Visualizing geographic structure and demographic history: (very) short course

This is the material for a short (3 hour) course I taught at the UCLA/La Kretz Workshop in Conservation Genomics, 22-27 March, 2015.

Goals/skills:

  1. Describe different causes and patterns of population structure.
  2. Use principal components analysis (PCA) to visualize population structure.
  3. Use BEDASSLE to fit models of isolation by distance and/or environment.

Incidental skills:

  1. Interpreting the output of a Markov chain Monte Carlo (MCMC) algorithm.

Prerequisites:

  1. Install R
  2. and the R package BEDASSLE:

    install.packages("BEDASSLE")

To get the data used in the examples, download and uncompress this tarball to the folder you've put this git repository in.

In this repository

  1. The presentation.
  2. Example of running PCA on some data.
  3. Example of running BEDASSLE on some simulated data.
  4. Example of running BEDASSLE on two real datasets: teosinte and the HGDP.
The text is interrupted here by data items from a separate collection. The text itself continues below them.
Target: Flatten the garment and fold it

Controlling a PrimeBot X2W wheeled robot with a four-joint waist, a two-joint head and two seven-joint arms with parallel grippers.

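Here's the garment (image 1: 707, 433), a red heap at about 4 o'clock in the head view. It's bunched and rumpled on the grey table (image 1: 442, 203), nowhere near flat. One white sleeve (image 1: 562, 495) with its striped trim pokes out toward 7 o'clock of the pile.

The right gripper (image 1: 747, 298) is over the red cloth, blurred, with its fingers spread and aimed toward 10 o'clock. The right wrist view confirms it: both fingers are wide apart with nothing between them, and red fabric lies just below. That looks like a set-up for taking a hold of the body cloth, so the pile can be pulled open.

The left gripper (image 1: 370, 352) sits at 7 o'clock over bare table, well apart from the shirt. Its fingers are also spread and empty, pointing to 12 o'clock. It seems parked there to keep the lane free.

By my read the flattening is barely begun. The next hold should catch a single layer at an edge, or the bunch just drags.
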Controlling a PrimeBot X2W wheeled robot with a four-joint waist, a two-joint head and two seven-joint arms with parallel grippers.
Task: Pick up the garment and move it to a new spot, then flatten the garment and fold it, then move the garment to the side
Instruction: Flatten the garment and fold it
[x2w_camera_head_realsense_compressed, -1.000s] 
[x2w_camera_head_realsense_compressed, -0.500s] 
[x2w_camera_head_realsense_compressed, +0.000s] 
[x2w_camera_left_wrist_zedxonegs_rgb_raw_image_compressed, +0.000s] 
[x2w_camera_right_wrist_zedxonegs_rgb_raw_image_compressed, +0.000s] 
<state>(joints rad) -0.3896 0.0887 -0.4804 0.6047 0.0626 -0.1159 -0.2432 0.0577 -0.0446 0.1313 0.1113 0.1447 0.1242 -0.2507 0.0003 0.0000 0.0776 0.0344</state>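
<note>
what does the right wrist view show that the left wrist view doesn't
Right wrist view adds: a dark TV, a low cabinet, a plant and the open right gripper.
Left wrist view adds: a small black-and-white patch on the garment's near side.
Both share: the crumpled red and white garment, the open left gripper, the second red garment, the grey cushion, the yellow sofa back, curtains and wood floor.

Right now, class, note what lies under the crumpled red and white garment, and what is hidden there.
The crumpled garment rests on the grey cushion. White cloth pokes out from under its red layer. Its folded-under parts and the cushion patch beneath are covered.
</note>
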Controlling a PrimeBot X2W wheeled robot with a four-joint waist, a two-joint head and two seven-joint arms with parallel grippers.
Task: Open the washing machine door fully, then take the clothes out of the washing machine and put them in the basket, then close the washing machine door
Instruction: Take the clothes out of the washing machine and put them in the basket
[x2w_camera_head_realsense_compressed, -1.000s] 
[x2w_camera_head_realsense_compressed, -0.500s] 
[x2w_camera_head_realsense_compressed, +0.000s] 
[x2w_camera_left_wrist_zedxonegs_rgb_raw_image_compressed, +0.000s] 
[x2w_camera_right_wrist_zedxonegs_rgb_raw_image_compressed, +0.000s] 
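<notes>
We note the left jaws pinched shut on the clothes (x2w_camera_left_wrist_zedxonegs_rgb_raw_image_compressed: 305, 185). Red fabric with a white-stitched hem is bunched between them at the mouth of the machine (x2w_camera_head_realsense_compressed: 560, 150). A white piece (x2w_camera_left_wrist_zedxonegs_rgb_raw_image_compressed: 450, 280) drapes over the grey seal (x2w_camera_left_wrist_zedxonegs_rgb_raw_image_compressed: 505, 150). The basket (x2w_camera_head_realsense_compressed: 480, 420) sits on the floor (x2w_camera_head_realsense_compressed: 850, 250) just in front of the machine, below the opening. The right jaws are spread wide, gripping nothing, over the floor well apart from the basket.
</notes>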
Each of the above html files are made from the corresponding Rmd files of the same name; you can read the source code to see what happens behind the scenes when the R code isn't in the presentation.

Outline

  1. PCA and visualization (45min)
  2. Doing PCA: hands-on (45min)
  3. Continuous geography (45min)
  4. Using BEDASSLE (45min)

License and reuse

Creative Commons License
This work, including the code and presentation, is licensed under a Creative Commons Attribution-ShareAlike 4.0 International License.